Coello, shaking his head, watched him, and tried to soothe him with kindly words, but Ulrich paid no heed, exclaiming:

"It is all over with art, all over. A Dios, Master! Your daughter does not care for love without art, and art and I have nothing more to do with each other."

At the door he paused, strove to regain his self-control, and at last held out his hand to Coello, who was gazing sorrowfully after him.

The artist gladly extended his, and Ulrich, pressing it warmly, murmured in an agitated, trembling voice:

"Forgive this raving….It is only….I only feel, as if I was bearing all that had been dear to me to the grave. Thanks, Master, thanks for many kindnesses. I am, I have—my heart—my brain, everything is confused. I only know that you, that Isabella, have been kind to me. and I, I have—it will kill me yet! Good fortune gone! Art gone! A Dios, treacherous world!

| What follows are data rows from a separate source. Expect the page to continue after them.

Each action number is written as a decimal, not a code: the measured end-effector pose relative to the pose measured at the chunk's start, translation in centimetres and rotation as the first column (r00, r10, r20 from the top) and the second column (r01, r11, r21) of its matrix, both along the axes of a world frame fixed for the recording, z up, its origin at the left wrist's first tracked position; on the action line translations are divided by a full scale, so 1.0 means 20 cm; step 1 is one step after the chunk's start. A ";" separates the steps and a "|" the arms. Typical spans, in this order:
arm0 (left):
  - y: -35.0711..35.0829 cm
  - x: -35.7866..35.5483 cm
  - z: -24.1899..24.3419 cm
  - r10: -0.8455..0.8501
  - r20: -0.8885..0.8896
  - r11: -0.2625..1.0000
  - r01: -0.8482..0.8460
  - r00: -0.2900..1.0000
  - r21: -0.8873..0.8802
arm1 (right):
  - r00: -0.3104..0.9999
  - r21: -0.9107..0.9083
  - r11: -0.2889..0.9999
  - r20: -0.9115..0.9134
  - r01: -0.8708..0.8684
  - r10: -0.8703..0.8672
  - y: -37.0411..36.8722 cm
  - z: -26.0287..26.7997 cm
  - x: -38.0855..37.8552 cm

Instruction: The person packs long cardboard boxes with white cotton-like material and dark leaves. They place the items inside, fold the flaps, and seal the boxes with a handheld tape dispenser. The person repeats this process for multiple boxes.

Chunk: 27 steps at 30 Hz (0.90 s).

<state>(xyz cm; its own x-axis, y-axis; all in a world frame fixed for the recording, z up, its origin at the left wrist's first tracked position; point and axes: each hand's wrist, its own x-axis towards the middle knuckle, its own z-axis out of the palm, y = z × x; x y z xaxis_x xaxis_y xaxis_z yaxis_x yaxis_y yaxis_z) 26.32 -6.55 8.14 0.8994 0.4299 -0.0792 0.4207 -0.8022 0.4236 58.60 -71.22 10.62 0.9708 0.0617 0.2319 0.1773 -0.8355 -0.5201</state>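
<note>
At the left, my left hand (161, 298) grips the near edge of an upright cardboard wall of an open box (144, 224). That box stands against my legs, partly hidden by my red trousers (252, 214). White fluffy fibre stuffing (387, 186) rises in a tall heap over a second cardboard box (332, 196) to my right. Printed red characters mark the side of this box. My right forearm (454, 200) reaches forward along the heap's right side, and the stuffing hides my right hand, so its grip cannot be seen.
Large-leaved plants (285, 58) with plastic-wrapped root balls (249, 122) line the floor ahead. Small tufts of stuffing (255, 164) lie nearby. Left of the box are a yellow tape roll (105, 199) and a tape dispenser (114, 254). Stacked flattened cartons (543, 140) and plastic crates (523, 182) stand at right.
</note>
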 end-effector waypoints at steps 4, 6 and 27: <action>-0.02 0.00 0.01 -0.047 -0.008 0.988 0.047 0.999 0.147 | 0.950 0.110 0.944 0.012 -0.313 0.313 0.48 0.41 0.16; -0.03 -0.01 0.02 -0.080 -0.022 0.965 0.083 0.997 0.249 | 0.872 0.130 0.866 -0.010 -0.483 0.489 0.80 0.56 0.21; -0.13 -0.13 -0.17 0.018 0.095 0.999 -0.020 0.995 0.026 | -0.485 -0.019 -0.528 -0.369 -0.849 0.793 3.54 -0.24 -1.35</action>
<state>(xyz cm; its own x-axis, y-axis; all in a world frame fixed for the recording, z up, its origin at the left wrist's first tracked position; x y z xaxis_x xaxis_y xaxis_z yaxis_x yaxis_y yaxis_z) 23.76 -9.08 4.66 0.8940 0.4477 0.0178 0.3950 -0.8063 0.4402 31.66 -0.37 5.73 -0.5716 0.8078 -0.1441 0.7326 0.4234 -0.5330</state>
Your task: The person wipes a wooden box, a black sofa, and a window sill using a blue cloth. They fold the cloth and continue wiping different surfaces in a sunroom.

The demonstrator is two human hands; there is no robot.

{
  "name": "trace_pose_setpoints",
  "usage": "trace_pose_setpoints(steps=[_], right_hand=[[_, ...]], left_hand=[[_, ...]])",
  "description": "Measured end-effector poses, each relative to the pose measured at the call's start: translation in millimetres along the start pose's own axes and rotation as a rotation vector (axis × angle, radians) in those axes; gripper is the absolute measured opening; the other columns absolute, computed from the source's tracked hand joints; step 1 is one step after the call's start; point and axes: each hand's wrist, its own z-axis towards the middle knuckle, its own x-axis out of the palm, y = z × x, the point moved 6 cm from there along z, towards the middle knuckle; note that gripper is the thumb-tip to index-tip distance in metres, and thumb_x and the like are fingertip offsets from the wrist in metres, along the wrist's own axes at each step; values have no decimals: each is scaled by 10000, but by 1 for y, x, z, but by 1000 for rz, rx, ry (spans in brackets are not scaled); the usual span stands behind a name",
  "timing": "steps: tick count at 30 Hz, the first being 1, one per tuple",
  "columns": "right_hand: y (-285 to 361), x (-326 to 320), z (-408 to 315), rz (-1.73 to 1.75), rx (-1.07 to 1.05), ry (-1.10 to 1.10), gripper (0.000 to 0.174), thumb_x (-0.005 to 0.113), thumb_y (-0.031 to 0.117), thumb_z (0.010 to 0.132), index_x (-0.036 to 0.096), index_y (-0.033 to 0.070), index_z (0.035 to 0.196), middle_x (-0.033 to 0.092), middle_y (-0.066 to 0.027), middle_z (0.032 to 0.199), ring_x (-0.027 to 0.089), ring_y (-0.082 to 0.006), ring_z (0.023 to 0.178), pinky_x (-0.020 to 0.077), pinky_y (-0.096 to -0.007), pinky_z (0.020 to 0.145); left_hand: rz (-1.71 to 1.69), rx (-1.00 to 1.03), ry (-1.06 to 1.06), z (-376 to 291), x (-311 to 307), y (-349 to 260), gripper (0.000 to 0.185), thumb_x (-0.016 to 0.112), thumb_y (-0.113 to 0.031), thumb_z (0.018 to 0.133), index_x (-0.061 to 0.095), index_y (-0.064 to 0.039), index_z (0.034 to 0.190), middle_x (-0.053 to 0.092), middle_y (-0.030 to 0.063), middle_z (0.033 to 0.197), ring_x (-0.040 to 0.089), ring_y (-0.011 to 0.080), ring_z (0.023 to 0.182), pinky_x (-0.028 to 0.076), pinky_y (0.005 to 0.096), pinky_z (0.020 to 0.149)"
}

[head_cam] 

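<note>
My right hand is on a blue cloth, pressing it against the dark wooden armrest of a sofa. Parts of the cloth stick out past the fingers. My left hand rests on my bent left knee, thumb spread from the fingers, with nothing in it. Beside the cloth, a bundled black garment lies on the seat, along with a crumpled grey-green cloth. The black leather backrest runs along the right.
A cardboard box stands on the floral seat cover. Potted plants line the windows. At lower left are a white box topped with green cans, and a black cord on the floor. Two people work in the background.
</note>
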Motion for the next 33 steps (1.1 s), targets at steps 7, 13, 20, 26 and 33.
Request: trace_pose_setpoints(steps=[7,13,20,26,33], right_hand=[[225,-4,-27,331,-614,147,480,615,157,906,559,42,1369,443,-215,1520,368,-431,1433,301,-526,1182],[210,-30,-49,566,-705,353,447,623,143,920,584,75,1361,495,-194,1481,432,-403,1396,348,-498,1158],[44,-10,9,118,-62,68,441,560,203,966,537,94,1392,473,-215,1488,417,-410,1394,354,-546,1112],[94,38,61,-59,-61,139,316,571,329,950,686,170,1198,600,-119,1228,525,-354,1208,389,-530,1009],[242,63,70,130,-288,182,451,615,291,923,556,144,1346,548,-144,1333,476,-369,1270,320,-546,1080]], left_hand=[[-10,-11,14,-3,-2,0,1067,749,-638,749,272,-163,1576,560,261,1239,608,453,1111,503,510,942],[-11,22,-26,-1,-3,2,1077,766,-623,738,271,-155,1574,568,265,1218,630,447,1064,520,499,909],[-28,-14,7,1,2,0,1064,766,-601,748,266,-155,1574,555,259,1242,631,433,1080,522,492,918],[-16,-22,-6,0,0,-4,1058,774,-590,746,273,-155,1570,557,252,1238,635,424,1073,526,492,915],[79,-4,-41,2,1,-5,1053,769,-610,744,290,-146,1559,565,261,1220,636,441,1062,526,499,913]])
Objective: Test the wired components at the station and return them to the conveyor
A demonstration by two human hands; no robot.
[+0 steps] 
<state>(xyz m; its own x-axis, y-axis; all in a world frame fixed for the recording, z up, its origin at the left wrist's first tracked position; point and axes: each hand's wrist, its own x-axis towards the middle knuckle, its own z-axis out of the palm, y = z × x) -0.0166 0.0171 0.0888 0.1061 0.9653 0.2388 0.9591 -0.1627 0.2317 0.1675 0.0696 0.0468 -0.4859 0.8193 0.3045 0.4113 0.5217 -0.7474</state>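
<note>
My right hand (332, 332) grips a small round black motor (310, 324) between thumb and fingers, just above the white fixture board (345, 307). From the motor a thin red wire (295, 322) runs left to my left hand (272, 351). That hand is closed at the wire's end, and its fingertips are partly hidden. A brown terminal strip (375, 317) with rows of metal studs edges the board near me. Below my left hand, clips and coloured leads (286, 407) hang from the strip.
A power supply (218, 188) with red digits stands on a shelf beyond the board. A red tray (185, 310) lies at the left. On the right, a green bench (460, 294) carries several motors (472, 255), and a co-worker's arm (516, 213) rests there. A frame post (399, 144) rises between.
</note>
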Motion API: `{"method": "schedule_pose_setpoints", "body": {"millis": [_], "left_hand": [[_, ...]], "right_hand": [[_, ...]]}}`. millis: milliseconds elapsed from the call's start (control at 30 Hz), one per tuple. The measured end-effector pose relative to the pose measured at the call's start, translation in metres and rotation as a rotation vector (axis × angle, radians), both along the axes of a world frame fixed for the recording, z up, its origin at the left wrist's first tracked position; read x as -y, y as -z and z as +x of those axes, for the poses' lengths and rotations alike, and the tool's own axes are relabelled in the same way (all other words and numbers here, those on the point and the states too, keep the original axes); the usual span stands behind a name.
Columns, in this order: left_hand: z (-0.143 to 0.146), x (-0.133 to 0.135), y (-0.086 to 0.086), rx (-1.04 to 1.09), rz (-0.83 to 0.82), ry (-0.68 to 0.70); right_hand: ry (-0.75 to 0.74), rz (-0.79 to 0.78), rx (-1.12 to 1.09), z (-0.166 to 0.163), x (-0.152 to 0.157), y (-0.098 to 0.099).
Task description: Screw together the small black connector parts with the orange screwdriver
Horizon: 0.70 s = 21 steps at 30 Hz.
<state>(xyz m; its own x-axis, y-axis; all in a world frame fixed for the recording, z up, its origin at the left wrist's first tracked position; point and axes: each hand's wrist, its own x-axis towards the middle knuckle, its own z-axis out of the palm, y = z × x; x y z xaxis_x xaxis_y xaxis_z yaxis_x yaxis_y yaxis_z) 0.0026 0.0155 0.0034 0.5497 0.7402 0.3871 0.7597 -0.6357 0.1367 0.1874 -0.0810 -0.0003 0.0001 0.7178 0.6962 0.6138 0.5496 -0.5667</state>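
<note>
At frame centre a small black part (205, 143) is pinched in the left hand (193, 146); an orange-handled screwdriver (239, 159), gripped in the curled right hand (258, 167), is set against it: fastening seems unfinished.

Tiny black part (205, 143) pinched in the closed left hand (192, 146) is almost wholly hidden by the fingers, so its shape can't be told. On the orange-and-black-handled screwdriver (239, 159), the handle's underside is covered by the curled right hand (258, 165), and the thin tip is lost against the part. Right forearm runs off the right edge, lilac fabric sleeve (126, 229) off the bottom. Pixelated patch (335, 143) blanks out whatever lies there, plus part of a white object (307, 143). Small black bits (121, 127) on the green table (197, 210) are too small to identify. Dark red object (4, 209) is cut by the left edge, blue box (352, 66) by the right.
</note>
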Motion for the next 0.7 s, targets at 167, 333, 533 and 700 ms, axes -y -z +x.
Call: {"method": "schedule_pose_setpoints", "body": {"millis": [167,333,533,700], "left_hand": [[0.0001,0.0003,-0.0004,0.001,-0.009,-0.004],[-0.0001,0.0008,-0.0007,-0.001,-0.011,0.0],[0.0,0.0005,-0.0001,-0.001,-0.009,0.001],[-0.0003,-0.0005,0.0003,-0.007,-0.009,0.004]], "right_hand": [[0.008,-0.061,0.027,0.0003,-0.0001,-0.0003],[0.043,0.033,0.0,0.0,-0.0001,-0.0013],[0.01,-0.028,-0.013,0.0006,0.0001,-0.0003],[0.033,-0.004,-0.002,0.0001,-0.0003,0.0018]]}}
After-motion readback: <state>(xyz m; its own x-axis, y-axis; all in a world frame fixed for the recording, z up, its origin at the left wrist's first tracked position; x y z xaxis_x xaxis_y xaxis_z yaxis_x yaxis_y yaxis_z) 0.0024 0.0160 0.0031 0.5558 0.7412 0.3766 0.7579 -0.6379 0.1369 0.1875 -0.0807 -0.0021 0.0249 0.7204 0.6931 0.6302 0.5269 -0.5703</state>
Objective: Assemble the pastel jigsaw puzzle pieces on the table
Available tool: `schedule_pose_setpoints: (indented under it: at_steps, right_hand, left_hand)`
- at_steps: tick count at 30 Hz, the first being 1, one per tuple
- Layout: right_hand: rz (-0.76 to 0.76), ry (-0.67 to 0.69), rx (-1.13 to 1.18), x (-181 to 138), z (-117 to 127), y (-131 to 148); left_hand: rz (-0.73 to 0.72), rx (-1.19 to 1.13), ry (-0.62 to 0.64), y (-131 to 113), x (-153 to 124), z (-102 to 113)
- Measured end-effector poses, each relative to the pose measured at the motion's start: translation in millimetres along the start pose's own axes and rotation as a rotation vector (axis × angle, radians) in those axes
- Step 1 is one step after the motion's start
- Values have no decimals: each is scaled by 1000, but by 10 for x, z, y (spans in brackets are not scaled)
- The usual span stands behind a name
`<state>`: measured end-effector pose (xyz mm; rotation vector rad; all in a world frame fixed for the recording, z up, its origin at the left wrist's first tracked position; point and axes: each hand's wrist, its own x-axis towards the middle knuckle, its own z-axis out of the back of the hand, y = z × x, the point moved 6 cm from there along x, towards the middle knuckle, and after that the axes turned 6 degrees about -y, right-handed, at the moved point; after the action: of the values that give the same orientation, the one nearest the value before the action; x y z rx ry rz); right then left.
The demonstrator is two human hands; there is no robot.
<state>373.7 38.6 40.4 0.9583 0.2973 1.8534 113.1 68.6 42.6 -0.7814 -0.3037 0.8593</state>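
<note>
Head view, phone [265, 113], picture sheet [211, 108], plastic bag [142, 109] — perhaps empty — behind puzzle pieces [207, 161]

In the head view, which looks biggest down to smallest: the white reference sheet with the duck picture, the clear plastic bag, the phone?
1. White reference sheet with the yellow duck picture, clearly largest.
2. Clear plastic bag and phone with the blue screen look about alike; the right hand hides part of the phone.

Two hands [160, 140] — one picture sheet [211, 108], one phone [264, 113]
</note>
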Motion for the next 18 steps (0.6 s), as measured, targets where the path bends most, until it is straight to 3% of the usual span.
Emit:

A Dios, divine art!"

As he uttered the last sentence he drew his hand from the artist's grasp, rushed back into the studio, and with streaming eyes pressed his lips to the palette, the handle of the brush, and his ruined picture; then he dashed past Coello into the street.

The artist longed to go to his child; but the king detained him in the park. At last he was permitted to return to the Alcazar.

Isabella was waiting on the steps, before the door of their apartments.
She had stood there a long, long time.

"Father!" she called.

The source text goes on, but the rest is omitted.